Study material
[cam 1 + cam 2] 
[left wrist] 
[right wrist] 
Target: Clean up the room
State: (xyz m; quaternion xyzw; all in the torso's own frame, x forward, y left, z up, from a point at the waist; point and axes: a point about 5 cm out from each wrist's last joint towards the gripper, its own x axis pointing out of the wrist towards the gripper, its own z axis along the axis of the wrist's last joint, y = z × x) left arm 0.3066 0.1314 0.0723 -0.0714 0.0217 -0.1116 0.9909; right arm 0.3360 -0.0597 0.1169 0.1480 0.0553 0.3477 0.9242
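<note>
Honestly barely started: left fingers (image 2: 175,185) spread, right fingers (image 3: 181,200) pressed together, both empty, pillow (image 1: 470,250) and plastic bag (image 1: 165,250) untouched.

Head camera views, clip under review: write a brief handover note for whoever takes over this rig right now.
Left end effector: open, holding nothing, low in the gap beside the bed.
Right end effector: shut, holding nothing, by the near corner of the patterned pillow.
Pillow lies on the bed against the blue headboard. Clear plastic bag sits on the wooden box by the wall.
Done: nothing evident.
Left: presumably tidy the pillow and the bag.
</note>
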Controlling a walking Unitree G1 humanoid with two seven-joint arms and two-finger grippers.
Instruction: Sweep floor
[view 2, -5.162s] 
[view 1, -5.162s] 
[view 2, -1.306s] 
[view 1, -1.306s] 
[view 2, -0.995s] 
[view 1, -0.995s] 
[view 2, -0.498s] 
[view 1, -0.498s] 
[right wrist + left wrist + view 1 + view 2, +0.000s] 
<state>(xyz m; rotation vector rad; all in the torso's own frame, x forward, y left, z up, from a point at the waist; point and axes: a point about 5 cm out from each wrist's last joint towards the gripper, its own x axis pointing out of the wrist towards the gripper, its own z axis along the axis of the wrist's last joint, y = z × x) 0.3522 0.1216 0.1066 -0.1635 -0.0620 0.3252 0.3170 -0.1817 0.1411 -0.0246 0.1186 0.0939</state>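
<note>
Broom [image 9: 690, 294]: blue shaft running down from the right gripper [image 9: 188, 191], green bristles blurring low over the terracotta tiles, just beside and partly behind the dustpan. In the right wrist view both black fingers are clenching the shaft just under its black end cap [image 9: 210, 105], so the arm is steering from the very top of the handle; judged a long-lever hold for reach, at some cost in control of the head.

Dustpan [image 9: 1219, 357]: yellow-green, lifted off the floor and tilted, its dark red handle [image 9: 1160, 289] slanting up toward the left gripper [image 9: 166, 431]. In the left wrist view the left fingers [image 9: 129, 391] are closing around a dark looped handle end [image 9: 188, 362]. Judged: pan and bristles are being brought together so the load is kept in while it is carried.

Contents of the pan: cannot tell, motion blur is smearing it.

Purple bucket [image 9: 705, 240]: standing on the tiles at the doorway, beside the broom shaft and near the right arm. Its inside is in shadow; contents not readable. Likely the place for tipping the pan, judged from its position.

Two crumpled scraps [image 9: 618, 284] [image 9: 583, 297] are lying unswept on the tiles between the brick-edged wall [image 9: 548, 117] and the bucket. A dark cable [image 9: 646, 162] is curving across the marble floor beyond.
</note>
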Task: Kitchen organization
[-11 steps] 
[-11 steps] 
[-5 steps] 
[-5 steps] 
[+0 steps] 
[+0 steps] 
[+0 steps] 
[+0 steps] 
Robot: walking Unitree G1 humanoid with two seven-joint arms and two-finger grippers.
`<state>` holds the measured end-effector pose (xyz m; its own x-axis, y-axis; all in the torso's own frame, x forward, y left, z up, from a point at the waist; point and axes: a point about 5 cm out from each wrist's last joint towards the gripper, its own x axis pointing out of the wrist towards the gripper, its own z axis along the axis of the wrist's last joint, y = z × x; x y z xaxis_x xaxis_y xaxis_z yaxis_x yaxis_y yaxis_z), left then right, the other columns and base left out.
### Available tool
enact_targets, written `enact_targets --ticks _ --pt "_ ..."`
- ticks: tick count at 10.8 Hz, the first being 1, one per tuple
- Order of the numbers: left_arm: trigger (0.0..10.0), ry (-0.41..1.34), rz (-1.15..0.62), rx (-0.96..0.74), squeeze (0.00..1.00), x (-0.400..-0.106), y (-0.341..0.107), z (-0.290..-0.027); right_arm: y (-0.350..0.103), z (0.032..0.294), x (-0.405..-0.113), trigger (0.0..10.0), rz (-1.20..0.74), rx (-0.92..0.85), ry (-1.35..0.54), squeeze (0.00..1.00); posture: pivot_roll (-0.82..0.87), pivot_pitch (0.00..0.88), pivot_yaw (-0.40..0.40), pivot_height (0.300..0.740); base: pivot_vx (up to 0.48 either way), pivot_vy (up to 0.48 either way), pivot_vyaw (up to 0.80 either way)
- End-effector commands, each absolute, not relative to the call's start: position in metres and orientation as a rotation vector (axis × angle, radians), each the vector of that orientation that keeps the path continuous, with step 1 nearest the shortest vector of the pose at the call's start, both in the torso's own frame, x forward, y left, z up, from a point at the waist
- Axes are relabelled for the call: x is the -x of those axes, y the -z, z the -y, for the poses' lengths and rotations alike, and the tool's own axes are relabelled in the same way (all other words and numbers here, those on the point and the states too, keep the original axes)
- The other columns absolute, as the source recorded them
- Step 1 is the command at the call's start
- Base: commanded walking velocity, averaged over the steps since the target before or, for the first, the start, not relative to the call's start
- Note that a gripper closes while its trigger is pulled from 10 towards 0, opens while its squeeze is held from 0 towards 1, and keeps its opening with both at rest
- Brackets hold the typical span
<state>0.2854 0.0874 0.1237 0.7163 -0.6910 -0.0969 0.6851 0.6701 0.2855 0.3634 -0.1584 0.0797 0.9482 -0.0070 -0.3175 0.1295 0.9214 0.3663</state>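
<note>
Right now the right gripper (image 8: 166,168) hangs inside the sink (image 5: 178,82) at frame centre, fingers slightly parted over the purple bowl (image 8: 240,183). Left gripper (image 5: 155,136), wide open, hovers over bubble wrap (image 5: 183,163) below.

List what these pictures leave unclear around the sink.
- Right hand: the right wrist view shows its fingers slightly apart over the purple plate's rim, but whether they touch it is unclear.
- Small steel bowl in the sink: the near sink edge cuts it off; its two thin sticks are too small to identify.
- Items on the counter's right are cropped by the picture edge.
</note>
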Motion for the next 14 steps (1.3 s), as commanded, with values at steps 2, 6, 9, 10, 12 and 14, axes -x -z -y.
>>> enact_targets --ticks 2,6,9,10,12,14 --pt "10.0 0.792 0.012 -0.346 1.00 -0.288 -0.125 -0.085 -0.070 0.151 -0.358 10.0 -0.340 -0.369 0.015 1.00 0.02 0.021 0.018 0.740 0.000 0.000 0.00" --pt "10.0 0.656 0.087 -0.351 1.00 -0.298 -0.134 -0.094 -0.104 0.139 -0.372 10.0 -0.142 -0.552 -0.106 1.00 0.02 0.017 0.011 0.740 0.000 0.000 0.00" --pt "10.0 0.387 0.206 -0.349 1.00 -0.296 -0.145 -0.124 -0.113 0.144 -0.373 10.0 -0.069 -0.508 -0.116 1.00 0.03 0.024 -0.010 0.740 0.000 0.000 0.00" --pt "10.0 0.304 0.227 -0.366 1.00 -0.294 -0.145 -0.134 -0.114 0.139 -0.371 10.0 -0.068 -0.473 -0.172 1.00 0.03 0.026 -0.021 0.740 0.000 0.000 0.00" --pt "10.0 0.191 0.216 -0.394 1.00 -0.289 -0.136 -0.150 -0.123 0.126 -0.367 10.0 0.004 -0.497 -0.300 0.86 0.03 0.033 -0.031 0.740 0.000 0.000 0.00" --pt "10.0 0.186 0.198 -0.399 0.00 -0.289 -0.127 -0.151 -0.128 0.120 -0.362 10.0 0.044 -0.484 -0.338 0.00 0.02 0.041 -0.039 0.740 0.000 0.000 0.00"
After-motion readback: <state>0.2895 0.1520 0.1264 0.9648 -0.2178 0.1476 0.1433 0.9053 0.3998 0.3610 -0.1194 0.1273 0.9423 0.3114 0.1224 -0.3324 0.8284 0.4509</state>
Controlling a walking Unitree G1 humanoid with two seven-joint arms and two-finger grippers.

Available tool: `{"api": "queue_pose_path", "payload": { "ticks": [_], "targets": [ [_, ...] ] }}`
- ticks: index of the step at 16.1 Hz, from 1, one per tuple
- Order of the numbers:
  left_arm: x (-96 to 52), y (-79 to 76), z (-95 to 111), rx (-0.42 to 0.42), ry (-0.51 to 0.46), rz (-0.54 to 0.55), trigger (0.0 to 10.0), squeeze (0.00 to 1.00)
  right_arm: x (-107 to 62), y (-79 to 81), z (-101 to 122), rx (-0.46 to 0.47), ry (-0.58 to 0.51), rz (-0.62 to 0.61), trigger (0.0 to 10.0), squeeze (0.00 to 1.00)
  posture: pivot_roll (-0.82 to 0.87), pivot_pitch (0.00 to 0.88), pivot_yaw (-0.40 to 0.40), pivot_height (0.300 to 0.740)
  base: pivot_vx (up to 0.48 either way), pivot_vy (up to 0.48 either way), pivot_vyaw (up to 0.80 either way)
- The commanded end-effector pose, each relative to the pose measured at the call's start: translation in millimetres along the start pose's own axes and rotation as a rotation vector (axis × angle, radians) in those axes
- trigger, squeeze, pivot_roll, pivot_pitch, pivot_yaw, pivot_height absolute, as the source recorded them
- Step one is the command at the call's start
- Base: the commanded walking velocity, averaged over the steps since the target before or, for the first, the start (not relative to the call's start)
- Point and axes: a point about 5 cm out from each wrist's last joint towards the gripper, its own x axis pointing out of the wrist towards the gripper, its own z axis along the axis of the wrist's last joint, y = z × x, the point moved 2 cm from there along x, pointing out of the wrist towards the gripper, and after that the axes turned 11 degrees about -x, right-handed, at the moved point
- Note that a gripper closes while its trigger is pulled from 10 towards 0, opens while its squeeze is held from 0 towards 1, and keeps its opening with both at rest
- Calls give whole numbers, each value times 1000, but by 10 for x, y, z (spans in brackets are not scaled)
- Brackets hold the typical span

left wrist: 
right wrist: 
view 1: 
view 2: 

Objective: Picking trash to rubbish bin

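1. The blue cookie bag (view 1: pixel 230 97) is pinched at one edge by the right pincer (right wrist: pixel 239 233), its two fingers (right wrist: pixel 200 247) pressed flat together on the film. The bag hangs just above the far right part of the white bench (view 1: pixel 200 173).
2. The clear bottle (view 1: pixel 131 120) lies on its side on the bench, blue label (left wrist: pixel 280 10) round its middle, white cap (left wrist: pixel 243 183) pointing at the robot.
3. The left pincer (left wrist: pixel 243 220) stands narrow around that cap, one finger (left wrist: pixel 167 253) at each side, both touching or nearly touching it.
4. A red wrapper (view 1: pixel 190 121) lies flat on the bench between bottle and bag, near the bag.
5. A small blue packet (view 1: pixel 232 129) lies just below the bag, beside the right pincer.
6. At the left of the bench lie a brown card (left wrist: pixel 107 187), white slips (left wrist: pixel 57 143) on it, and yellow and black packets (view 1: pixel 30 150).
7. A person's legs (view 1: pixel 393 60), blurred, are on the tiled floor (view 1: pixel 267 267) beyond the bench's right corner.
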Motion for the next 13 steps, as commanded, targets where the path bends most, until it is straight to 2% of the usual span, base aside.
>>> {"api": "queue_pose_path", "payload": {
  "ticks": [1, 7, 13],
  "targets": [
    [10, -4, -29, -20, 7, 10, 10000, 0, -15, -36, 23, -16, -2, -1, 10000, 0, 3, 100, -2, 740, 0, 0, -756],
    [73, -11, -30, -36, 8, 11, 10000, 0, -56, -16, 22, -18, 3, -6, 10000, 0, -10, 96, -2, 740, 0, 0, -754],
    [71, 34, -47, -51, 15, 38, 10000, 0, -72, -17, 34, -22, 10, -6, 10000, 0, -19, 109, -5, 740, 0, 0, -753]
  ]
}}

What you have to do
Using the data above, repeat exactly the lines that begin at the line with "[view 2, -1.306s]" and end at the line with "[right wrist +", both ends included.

Answer to this problem
[view 2, -1.306s] 
[view 1, -1.306s] 
[view 2, -0.995s] 
[view 1, -0.995s] 
[view 2, -0.498s] 
[view 1, -0.498s] 
[right wrist + left wrist + view 1 + view 2, +0.000s] 

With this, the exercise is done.